> _Recorded information_:
-----

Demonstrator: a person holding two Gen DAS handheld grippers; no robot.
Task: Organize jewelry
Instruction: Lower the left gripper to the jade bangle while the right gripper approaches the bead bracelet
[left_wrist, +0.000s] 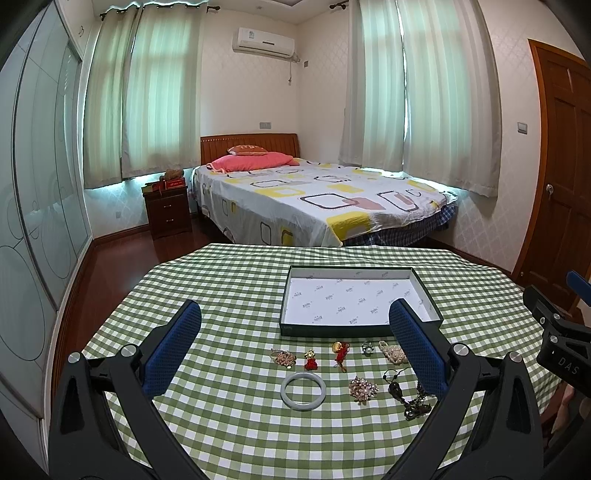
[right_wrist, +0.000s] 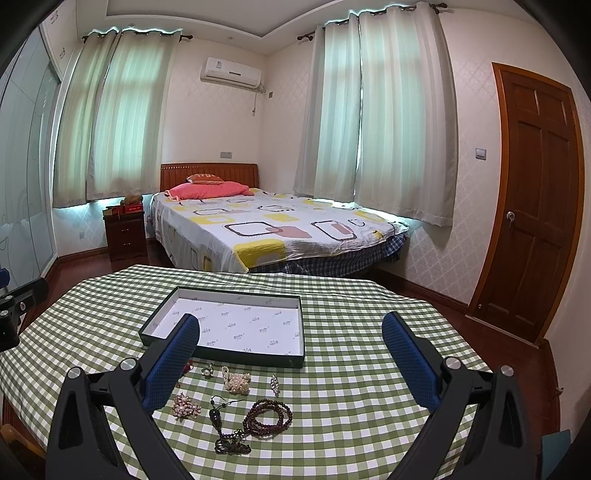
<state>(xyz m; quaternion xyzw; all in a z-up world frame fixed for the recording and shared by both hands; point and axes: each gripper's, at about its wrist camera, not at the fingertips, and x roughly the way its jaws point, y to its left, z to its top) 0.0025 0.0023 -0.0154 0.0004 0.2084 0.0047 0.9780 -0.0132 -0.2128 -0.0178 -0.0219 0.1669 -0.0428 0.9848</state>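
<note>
An open, empty dark-green box (left_wrist: 360, 328) (right_wrist: 221, 354) with a white printed lining sits on the checked table. Several jewelry pieces lie in front of it: a pale jade bangle (left_wrist: 303, 389), a red knot charm (left_wrist: 340, 353), a small red charm (left_wrist: 311, 361), a beaded brooch (left_wrist: 363, 388) (right_wrist: 186, 406), a pearl piece (left_wrist: 392, 352) (right_wrist: 236, 382), a dark bead bracelet (right_wrist: 268, 413) and a dark pendant cord (right_wrist: 225, 432). My left gripper (left_wrist: 295, 325) is open above the pieces. My right gripper (right_wrist: 291, 332) is open too, holding nothing.
The table has a green-and-white checked cloth (left_wrist: 229, 424). A bed (left_wrist: 314, 199), a dark nightstand (left_wrist: 168, 210) and a wooden door (right_wrist: 535, 206) stand beyond it. The right gripper's body shows at the right edge of the left wrist view (left_wrist: 557, 332).
</note>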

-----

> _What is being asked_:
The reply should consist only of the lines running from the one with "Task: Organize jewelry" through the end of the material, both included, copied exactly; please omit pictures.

> _Solution_:
Task: Organize jewelry
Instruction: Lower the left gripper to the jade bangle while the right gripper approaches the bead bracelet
[left_wrist, +0.000s] 
[right_wrist, +0.000s] 
<state>(xyz m; quaternion xyzw; all in a z-up world frame fixed for the recording and shared by both hands; point and axes: each gripper's, at about its wrist camera, not at the fingertips, and x roughly the way its jaws point, y to its left, z to its top) 0.0025 0.0023 -0.0154 0.0004 0.2084 0.0047 0.9780 -0.0132 -0.2128 -0.0178 -0.0219 0.1669 -0.0428 0.9848</state>
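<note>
An open, empty dark-green box (left_wrist: 360, 328) (right_wrist: 221, 354) with a white printed lining sits on the checked table. Several jewelry pieces lie in front of it: a pale jade bangle (left_wrist: 303, 389), a red knot charm (left_wrist: 340, 353), a small red charm (left_wrist: 311, 361), a beaded brooch (left_wrist: 363, 388) (right_wrist: 186, 406), a pearl piece (left_wrist: 392, 352) (right_wrist: 236, 382), a dark bead bracelet (right_wrist: 268, 413) and a dark pendant cord (right_wrist: 225, 432). My left gripper (left_wrist: 295, 325) is open above the pieces. My right gripper (right_wrist: 291, 332) is open too, holding nothing.
The table has a green-and-white checked cloth (left_wrist: 229, 424). A bed (left_wrist: 314, 199), a dark nightstand (left_wrist: 168, 210) and a wooden door (right_wrist: 535, 206) stand beyond it. The right gripper's body shows at the right edge of the left wrist view (left_wrist: 557, 332).
</note>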

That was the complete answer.